ARABULUCU

Ölmek üzere olan baba yatağının başına üç oğlunu çağırarak onlara vasiyette bulunur.

"Oğullarım, ben ölünce birbirinize düşmemeniz için size, sahibi olduğum 17 deveyi paylaştırmak istiyorum. Miras olarak develerin yarısını büyük oğluma, üçte birini ortancaya, dokuzda birini ise küçük oğluma bırakıyorum."

Babalarının ölümünden sonra kardeşler biraraya gelirler. Fakat bir türlü işin içinden çıkamazlar. Mirası babalarının istediği gibi pay edemezler.

Çünkü 17 sayısı ne 2'ye, ne 3'e, ne de 9'a bölünebilir. Bu işin üstesinden ancak köyün tecrübeli yaşlı bilgesi gelir diye düşünüp ona gidip danışırlar.

Bilge kişi, benim bir devem var, onu da alıp yeniden hesap yapın der. Bu cömertliğe çok şaşıran kardeşler 18 deveyi pay etmeye girişirler.

Önce 2'ye bölerler büyük oğul 9 develik payını alır. Sonra 3'e bölerler ortanca oğul 6 deveyi alır. Daha sonra 9'a bölerler 2 deveyi de küçük oğul alır.

Ama, bütün develeri paylaştıktan sonra ortada fazladan bir deve kalır.

Oğullar bu duruma çözüm getirmesi için yaşlı bilgeye giderler. Bilge kişi güler. Sorun çözümlendiğine göre ben de devemi geri alayım. Bilge kişi arabulucu olarak sorunu çözme de yardımcı olur, kendinden birşey eksilmez. (İrfan HATTATOĞLU)…

"Akıllı insan kendi aklını kullanır. Çok akıllı insan, kendi aklıyla beraber başkalarının aklını da kullanır." (Bernard Show)...

Bir balıkçı balık tutmak için oltasını da yanına alarak her gün balık tutmaya gidermiş. Yaşam mücadelesi.

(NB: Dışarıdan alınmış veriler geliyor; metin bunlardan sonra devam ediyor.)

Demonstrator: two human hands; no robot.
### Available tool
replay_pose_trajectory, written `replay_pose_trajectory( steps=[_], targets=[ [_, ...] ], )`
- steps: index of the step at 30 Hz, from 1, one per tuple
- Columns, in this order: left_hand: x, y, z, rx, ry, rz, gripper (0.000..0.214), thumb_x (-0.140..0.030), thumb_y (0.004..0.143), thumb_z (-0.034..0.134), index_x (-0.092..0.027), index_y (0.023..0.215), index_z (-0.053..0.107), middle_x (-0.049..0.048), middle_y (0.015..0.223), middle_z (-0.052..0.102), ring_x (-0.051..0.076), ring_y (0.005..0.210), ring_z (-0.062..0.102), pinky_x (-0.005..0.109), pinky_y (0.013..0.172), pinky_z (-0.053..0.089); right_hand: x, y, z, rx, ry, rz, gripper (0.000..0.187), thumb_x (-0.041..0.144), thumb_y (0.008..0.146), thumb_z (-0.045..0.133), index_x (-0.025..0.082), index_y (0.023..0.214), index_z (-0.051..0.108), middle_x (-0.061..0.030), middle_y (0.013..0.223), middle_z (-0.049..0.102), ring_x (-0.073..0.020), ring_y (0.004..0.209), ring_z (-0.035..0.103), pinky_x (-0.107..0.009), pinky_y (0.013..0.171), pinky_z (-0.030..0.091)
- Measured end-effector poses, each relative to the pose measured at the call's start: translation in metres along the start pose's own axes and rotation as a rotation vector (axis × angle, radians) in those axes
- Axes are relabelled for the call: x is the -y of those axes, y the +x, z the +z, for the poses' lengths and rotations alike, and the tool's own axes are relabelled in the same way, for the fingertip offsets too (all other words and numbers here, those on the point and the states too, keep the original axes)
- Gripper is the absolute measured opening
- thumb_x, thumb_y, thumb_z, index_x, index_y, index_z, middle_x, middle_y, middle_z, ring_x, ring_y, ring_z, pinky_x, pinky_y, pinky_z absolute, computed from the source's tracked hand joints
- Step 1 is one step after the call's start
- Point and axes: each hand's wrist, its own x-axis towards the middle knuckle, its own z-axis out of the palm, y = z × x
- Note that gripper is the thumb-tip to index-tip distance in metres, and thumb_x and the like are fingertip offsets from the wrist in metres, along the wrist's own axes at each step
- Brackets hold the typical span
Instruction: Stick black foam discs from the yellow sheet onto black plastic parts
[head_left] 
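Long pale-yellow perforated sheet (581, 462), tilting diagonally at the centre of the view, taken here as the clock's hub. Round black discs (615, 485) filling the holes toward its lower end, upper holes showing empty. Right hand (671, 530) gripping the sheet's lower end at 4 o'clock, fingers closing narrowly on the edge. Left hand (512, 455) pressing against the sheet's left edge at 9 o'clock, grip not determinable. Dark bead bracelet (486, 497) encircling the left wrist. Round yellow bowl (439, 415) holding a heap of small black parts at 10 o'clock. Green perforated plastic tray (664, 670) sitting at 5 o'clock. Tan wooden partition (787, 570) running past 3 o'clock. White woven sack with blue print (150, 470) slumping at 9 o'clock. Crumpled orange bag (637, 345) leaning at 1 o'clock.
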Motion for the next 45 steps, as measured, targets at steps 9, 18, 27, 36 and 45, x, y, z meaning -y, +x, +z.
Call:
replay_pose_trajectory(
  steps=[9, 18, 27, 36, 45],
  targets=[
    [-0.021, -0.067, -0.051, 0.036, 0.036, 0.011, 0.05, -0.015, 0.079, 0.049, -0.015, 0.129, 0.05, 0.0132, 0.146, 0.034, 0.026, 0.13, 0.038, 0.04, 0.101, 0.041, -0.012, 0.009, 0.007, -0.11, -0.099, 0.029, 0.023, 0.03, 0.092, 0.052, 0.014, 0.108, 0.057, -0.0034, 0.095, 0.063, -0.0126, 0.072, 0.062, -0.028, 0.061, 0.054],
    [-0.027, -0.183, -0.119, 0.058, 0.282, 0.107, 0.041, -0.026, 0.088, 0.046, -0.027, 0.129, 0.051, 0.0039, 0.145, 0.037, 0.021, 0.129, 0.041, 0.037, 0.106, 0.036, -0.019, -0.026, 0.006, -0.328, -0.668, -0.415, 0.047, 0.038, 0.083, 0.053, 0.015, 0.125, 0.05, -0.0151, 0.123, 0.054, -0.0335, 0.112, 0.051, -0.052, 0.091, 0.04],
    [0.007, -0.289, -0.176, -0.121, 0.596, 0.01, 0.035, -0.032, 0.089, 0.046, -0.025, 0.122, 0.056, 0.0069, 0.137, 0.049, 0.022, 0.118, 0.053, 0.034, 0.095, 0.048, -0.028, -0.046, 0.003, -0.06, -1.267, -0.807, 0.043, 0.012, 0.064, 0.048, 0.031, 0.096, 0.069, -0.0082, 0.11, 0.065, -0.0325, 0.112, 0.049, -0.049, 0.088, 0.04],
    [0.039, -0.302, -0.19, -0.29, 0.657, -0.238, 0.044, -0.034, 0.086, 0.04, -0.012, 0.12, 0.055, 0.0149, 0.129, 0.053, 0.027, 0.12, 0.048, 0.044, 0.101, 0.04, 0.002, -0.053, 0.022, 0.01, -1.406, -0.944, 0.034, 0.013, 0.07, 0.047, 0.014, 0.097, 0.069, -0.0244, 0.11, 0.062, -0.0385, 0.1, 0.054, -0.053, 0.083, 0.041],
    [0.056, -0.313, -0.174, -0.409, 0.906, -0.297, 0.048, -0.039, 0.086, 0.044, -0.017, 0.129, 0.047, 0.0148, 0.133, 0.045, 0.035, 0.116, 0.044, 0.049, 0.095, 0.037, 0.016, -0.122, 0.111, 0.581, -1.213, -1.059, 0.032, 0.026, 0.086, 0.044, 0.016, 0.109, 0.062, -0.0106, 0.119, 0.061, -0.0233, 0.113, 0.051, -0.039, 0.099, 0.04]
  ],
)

Hepimiz belli alanlarda yaşamımızı devam ettiriyoruz.

Balıkçı yine bir gün bütün hazırlığını yapıp, oltasını alarak balık tutmaya gitmiş. Ama akşama kadar bir tane bile balık tutamamış.

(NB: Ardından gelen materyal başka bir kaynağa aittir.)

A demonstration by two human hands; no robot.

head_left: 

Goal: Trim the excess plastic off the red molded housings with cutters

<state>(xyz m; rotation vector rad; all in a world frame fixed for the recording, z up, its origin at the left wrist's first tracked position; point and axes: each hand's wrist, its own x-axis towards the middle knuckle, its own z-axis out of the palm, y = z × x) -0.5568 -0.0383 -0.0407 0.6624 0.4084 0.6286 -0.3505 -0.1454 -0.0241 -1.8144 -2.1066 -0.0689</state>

O gün çok sıkılmış. Demek benim buraya her gün heyecanla gelmemin sebebi balık tutmakmış. Bugün balık tutamayınca çok sıkıldım. Hâlbuki balık tuttuğumda sıkılmıyordum.

O an anlamış ki, balıkları tutamıyorsam bu benim hatamdır diyerek, daha fazla heyecan ve ciddiyetle işine koyulmuş...

ÇOCUKLAR her gün aynı oyunu oynamalarına rağmen sıkılmazlar. Çünkü oyunu yaşayarak oynarlar.

Büyük Allah'ımız yaşamamız için bizlere gerekli imkânları sunmuştur. Bunların farkına varmalıyız. Hayırlısı diyerek yolumuza devam etmeliyiz.

Yaşamı sadece bir kere yaşıyoruz. Dengeyi kaybetmeden içinde bulunduğumuz durumun önemini unutmamalıyız.

Yaşam koşullarının ağırlaştığının hepimiz farkındayız. Aklımızın istediği doğruları bulurken, yardımcı olmayı unutmamalı, sorumluluklarımızı bilmeli, ona göre tedbir almalıyız. İnsanlar, yalnız gücünün yettiği işi yapabilir.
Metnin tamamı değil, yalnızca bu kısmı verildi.